Let’s hear what a scientific expert believes about the risks of raising GE salmon in fish farms. Biologist Robert Devlin has studied these fish since 1989 on behalf of Fisheries and Oceans Canada, Center for Aquaculture and Environmental Research. He was interviewed by a newspaper reporter about his findings, and he made this observation: “There’s still more questions than answers. It’s complex. It’s really puzzling. Simply put, we scientists can’t say for sure how these fish will respond to different environments. There is a serious risk if they escape into the environment.”15
Farmed salmon already routinely escape into the wild. “As much as 40 percent of Atlantic salmon caught by fishermen in areas of the North Atlantic Ocean are of farmed origin,” reported a team of fisheries researchers in Nature back in June 2000.16 They also stated: “In the North Pacific Ocean, over 255,000 Atlantic salmon have reportedly escaped since the early 1980s and are caught by fishing vessels from Washington to Alaska. Increasing evidence suggests that farm escapees may hybridize with and alter the genetic makeup of wild populations of Atlantic salmon that are genetically adapted to their natal spawning grounds. Such genetic alterations could exacerbate the decline in many locally endangered populations of wild Atlantic salmon.”17
When GE salmon escape into the wild, they are capable of crowding out and eventually killing off natural species by interbreeding and outcompeting them for food. According to estimates published in the Proceedings of the National Academy of Sciences, an escape of just sixty GE fish into a wild population of sixty thousand non-GE fish could lead to the extinction of the entire wild population within a matter of years.18 Even though the company behind GE salmon insists the fish are sterile, biologists know that a certain percentage of fish will remain fertile and be able to reproduce in the wild. This possibility is enhanced because some fish can change their gender from male to female.
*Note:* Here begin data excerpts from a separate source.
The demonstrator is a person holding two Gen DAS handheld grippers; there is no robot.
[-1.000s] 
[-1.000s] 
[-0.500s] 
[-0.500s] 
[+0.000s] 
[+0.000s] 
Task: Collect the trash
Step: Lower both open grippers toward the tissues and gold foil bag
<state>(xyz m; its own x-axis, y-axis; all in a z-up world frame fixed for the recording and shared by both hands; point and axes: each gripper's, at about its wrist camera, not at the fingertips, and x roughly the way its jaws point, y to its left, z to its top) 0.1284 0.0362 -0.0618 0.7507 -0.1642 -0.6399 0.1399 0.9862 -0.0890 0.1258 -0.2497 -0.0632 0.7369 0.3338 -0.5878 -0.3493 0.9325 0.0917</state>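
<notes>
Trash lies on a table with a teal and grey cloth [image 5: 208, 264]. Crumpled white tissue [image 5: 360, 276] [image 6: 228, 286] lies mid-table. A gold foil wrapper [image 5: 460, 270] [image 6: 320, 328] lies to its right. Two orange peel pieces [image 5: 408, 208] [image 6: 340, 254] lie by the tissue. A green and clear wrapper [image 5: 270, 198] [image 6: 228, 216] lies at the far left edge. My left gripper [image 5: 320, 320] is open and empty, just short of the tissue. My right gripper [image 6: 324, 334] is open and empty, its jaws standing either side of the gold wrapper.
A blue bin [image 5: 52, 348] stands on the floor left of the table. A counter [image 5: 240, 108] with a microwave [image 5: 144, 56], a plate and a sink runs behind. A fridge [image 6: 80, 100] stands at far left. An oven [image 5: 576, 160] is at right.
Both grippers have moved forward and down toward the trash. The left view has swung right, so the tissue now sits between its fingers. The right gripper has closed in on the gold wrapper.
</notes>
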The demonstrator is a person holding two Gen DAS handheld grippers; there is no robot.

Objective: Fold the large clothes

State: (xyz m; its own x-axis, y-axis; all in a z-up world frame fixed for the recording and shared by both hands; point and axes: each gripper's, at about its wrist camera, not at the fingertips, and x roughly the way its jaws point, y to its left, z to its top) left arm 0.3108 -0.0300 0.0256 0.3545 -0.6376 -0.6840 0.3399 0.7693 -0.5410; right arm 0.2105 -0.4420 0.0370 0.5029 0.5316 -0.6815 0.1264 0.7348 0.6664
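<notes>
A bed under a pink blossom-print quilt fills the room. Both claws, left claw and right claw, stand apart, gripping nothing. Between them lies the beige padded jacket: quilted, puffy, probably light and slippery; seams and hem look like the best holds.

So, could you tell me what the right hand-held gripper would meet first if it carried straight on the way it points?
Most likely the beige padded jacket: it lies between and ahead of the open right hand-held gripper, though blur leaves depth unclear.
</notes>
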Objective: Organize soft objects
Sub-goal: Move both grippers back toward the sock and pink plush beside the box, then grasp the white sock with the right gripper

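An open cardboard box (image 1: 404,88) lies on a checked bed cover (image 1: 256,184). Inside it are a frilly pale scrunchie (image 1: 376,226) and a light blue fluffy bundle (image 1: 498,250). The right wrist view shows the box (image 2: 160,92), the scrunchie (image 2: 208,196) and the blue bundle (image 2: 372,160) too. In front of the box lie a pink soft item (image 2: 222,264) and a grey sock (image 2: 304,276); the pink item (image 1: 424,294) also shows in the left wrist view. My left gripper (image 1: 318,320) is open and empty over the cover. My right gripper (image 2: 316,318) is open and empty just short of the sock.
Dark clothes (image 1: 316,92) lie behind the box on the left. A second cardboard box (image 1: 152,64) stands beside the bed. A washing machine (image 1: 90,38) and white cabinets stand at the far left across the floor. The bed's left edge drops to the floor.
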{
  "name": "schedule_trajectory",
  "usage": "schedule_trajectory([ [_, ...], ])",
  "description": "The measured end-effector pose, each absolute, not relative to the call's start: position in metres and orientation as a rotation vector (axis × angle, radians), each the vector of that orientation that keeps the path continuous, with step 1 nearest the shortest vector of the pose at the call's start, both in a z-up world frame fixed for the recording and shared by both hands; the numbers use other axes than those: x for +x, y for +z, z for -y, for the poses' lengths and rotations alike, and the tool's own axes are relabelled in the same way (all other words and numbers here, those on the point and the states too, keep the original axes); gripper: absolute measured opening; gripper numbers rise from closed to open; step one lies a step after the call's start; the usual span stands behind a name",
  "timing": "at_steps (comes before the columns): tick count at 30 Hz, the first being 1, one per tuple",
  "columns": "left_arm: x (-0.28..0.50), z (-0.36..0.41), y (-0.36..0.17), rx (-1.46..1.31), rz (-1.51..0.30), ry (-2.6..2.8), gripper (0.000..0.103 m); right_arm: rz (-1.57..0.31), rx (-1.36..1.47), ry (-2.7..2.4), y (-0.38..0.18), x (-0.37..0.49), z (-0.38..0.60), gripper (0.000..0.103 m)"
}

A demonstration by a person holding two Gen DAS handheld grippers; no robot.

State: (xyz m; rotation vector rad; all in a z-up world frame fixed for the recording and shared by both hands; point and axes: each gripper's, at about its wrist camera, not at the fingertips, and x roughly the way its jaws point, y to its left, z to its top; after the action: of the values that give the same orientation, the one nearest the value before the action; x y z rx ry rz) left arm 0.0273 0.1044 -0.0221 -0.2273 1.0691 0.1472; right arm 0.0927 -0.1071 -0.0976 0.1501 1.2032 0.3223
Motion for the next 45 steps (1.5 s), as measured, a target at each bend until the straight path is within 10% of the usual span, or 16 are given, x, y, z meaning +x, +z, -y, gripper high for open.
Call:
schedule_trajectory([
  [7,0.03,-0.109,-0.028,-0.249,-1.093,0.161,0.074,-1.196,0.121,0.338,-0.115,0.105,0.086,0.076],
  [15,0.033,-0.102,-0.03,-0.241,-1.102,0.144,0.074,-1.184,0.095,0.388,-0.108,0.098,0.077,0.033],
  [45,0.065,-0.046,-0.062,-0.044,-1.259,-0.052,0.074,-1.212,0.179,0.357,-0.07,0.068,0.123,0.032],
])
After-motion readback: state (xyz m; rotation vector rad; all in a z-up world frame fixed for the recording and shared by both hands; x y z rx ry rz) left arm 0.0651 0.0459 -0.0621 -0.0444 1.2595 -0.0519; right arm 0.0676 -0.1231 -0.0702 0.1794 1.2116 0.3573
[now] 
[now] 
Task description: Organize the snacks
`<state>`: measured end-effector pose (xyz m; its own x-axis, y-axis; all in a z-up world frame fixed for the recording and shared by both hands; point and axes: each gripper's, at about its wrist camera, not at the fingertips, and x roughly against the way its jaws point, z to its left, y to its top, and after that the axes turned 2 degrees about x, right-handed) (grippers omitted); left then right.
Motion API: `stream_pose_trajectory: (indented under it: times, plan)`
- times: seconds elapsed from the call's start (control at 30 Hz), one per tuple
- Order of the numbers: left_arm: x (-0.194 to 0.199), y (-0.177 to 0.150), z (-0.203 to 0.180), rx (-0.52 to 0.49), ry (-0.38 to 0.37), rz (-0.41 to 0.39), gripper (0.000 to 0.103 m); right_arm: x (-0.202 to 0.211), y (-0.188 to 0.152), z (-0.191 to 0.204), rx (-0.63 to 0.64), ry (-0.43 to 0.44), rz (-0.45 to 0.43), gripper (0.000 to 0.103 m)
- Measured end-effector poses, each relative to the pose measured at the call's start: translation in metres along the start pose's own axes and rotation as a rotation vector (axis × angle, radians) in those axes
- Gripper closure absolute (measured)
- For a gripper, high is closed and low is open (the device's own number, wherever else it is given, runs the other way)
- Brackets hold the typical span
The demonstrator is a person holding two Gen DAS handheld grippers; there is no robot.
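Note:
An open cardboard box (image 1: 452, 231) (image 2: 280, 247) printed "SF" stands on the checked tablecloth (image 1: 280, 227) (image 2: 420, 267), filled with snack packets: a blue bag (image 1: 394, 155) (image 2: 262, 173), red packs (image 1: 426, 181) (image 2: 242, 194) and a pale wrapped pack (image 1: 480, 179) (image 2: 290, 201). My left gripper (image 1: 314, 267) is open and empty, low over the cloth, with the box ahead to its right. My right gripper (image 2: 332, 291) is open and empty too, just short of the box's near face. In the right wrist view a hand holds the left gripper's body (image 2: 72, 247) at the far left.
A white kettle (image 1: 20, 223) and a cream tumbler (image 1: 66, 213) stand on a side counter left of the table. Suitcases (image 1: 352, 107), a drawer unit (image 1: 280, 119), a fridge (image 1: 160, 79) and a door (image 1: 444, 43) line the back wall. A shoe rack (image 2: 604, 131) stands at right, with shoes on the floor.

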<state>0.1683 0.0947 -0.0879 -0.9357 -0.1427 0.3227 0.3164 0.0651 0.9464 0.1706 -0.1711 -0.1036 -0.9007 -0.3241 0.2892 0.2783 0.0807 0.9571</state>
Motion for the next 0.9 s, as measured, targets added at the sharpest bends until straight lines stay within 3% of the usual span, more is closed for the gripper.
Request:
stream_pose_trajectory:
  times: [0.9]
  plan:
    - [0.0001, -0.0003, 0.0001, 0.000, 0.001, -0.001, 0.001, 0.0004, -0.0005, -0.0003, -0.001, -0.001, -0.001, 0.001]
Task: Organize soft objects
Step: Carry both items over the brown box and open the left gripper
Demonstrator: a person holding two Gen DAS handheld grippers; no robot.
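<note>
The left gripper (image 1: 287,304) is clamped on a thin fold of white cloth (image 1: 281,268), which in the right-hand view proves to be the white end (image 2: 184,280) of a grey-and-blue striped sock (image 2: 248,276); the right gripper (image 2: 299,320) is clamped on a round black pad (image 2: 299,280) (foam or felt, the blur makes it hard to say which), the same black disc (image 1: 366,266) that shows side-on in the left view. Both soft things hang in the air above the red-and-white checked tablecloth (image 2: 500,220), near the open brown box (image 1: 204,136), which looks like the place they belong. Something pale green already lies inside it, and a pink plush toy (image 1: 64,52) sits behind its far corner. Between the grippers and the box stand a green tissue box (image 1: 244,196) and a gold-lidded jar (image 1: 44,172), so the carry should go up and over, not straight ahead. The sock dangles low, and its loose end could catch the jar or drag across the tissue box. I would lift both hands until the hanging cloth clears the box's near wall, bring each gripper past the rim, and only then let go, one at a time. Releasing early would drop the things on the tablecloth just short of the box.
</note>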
Authors of a study published in a November 2010 edition of Science urged the FDA to consider other threats from GE fish. They wrote: “Environmental concerns about salmon farming include local pollution from waste effluents, disease, and potentially increased pressure on wild fish stocks that provide sources of feed for salmon.”19
For consumers, potential problems are the unknown health risks of eating GE fish and the task of trying to purchase unaffected fish. There may be no labeling of transgenic fish, making it impossible for people to identify them in supermarkets. Consumers simply won’t have access to the information necessary to do so.
The company behind GE salmon adamantly opposes labeling transgenic fish, revealing its fear that consumers will choose non-GE fish if they are given a clear choice. Their opposition serves as an important reminder that, by manipulating nature, we raise many questions.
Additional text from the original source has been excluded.